Other places I blog




web stats

Follow Me on Twitter

Entries in Leon Morris (6)


Don't let theology rob you of wonder

I'm in the middle of writing a paper about how John uses Isaiah 53:1 and 6:10 in John 12:38-40. It's interesting hopping back and forth between books. Yesterday afternoon, I took a break to hang some clothes on the clothes line. When I returned to my desk, I forgot which passage I was in. But this is great fun.

I have armed myself with a good number of resources:

Among that pile of books is a commentary on John by Leon Morris. It is an older commentary, first published in 1971. It's expensive to buy now because NICNT has replaced Morris's version from the series with one by J. Ramsey Michaels. To buy a paperback version of Morris's is $85 on Amazon. One can purchase it used, but it's still not cheap. The copy I took out has been re-bound with one of those plain, black non-descript bindings common in university libraries. It's seen better days.

But it's a treasure. I like Leon Morris already, and this is simply adding to that sentiment. One of the things that has jumped out at me is the way Morris uses the phrase "Our Lord" to refer to Jesus in the commentary. Most commentators will use the name "Jesus." I love the way Morris continually refers to him as "Our Lord." Even D.A. Carson's commentary (which I love) uses the name Jesus. I have seen in other older commentaries the use of the term "Our Lord." Perhaps it is just a practice not observed any longer.

I love the use of "Our Lord." It reminds me of who Jesus is. He isn't simply a historical figure. He isn't just a man, or a charismatic leader. He is Lord. That title assumes that there are servants. We are his servants. As I read through Morris's commentary, seeing that phrase over and over again, I am reminded of just who it is I am studying.
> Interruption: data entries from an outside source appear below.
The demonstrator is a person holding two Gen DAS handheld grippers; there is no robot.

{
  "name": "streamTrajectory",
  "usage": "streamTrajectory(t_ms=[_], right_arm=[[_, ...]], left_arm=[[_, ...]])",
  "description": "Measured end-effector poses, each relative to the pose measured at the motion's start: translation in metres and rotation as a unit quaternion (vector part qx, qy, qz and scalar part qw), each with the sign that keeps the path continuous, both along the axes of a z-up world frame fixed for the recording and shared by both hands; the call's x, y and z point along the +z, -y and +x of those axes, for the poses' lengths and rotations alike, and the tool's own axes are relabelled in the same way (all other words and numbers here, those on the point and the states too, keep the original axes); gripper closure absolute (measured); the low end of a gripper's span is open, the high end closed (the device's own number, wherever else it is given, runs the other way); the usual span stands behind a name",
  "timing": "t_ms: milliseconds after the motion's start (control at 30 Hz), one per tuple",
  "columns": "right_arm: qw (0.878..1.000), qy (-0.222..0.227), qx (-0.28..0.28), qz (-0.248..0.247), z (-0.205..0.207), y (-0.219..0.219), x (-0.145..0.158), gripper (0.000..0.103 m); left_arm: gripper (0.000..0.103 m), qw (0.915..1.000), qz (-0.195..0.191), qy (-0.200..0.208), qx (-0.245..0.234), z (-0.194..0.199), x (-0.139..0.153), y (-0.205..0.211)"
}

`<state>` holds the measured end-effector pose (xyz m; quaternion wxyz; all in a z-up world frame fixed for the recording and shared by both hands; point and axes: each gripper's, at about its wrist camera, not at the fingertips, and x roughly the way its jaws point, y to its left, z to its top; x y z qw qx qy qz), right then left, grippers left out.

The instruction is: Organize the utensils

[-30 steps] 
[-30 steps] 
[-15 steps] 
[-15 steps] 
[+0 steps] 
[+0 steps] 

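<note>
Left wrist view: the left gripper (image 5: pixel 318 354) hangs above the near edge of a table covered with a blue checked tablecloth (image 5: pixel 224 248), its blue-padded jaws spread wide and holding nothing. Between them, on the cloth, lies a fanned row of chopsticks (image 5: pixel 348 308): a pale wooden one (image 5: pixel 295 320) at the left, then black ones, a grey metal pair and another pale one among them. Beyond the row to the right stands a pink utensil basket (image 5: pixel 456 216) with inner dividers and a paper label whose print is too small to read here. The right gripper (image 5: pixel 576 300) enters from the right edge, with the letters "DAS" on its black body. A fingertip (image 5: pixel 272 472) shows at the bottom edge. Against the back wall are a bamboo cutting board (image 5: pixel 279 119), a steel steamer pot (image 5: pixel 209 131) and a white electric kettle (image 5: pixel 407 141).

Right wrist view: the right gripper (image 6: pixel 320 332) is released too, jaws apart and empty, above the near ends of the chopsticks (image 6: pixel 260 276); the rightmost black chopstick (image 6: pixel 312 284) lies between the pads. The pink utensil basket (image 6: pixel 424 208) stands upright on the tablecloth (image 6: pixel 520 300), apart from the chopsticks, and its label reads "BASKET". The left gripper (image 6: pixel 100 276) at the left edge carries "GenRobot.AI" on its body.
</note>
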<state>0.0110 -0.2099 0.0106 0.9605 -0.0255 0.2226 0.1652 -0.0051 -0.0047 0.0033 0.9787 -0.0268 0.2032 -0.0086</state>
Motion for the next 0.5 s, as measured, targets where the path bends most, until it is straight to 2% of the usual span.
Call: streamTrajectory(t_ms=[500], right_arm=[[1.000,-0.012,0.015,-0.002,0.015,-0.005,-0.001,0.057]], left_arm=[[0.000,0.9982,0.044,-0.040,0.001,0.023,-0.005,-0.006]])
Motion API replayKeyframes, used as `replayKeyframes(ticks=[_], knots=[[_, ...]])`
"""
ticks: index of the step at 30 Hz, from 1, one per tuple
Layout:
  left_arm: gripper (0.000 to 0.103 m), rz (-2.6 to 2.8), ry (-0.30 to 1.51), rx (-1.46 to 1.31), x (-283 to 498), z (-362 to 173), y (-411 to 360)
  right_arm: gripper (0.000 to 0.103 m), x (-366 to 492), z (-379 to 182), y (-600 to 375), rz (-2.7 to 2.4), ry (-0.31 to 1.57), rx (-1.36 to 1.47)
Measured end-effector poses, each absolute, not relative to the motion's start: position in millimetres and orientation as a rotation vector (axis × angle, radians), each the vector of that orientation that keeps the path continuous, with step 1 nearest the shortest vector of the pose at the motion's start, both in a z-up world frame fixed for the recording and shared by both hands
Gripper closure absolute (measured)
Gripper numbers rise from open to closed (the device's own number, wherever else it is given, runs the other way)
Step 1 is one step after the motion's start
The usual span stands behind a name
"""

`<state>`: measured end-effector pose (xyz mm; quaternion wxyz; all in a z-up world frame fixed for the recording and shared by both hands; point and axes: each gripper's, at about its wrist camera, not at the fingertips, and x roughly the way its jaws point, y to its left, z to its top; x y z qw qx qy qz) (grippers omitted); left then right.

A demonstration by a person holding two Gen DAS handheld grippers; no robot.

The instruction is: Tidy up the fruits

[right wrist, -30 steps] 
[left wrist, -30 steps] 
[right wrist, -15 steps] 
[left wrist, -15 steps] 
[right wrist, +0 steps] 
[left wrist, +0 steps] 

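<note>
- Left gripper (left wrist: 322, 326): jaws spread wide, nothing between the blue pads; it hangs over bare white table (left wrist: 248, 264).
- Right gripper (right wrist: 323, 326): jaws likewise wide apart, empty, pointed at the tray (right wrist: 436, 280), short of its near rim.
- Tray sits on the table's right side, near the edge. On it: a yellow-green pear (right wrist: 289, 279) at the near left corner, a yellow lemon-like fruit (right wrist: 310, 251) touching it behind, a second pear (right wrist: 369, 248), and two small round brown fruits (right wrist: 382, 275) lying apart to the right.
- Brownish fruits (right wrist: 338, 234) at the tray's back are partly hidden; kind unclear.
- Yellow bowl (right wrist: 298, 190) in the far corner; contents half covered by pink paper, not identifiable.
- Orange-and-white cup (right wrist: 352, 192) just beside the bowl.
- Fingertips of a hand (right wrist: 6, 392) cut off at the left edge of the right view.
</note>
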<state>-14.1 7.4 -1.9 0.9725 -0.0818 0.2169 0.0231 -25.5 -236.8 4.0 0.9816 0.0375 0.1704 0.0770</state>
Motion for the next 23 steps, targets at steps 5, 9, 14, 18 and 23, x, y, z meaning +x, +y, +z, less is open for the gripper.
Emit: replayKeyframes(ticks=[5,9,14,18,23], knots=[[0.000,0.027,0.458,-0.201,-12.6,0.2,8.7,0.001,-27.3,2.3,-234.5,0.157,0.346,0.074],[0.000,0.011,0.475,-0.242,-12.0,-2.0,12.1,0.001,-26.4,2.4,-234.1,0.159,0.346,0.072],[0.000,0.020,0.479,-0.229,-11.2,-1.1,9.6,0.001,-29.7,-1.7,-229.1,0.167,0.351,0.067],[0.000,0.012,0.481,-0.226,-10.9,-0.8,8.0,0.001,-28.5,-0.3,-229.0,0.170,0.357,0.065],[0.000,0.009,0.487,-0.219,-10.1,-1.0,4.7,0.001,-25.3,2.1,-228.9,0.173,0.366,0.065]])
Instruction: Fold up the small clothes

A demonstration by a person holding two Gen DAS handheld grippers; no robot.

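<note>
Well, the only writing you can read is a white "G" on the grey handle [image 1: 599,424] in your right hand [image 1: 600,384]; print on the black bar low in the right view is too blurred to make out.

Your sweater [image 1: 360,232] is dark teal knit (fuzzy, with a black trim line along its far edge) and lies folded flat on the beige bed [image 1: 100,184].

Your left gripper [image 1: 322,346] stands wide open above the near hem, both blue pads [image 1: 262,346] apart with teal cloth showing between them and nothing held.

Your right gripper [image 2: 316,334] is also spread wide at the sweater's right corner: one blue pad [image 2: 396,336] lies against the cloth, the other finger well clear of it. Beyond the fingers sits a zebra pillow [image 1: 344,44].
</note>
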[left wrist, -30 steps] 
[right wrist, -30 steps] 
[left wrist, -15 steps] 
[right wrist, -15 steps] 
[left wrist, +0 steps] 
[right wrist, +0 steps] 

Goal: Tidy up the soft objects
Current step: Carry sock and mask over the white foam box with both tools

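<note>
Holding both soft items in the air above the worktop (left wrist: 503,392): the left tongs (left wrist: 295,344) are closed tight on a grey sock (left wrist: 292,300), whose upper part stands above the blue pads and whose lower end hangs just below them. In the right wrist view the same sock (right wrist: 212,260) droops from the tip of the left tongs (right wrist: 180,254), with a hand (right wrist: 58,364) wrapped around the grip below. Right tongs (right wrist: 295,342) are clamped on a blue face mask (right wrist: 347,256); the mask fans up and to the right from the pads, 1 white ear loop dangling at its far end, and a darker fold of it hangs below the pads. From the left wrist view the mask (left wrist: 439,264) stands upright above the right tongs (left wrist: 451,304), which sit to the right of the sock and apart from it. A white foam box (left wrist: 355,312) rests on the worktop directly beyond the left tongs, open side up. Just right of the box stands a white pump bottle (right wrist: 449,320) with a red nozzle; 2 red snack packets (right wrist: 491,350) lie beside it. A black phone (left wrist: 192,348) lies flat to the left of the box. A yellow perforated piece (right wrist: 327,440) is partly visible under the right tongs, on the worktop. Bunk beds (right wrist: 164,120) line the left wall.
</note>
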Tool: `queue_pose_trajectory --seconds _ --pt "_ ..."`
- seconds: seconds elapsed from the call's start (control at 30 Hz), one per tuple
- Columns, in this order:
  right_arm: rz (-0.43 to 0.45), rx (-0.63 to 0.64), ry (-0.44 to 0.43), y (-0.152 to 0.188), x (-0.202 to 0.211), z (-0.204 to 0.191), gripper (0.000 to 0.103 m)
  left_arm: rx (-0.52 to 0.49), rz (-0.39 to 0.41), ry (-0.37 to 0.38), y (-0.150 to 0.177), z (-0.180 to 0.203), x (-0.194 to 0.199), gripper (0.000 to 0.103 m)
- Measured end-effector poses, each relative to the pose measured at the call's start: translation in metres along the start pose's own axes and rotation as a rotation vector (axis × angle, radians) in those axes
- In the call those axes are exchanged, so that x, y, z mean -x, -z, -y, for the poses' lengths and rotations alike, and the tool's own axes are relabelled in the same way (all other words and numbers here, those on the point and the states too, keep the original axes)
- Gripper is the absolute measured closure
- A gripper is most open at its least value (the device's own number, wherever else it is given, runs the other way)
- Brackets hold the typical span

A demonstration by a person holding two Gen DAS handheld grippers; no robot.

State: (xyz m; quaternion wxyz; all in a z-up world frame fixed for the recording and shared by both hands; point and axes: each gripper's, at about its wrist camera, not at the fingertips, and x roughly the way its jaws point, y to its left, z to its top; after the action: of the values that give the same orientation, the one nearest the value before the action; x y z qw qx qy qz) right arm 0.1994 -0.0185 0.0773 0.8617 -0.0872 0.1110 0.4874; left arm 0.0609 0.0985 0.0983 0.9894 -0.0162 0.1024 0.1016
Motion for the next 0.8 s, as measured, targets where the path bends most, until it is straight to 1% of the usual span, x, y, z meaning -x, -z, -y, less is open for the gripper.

In seminary, it's easy to get caught up in the work and the details and lose sight of the wonder of God. I think that can also be said of theological debate. Debate is often necessary as doctrine is hammered out and clarified. But there is the temptation to be more concerned with the pursuit than the Lord we serve. Theology does thrill my heart, but it has to be more about the Lord than the academics of it all. I don't ever want learning to come between me and understanding exactly what that means.


What is faith?

Faith is the recognition that there is nothing in the sinner that can avail to bring him salvation.  Faith is the casting of oneself wholly on God.  Faith is the hand that reaches out to God for salvation.  Faith is no more than the means through which salvation is received.

Leon Morris, The Atonement:  It's Meaning and Significance.

I just finished this book yesterday.  It was one of those reads when I felt sad that it was all over.  In a post at Out of the Ordinary, Rebecca suggested that this was one of the six books every Christian woman ought to read.  As with many things, she is correct.  Sometimes, we get the notion that theology books are nothing but academic works, and aren't practical unless someone gives us a list of things to do.  Not so.  When you read this book, you will see very clearly that Morris intends for the significance of the cross to have an affect in how we live our Christian lives.


Love and wrath

I've just finished reading a chapter in Leon Morris's book The Atonement that discusses what propitiation means. Morris points out that recent scholarship has attempted to remove the notion of God's wrath from the understanding of what propitiation means.  This view renders God's wrath something that is a consequence of sin rather than a disposition that God has toward sin.  Morris lays out his arguments to conclude that propitiation in the Old Testament and the New Testament has always meant the turning away of God's wrath.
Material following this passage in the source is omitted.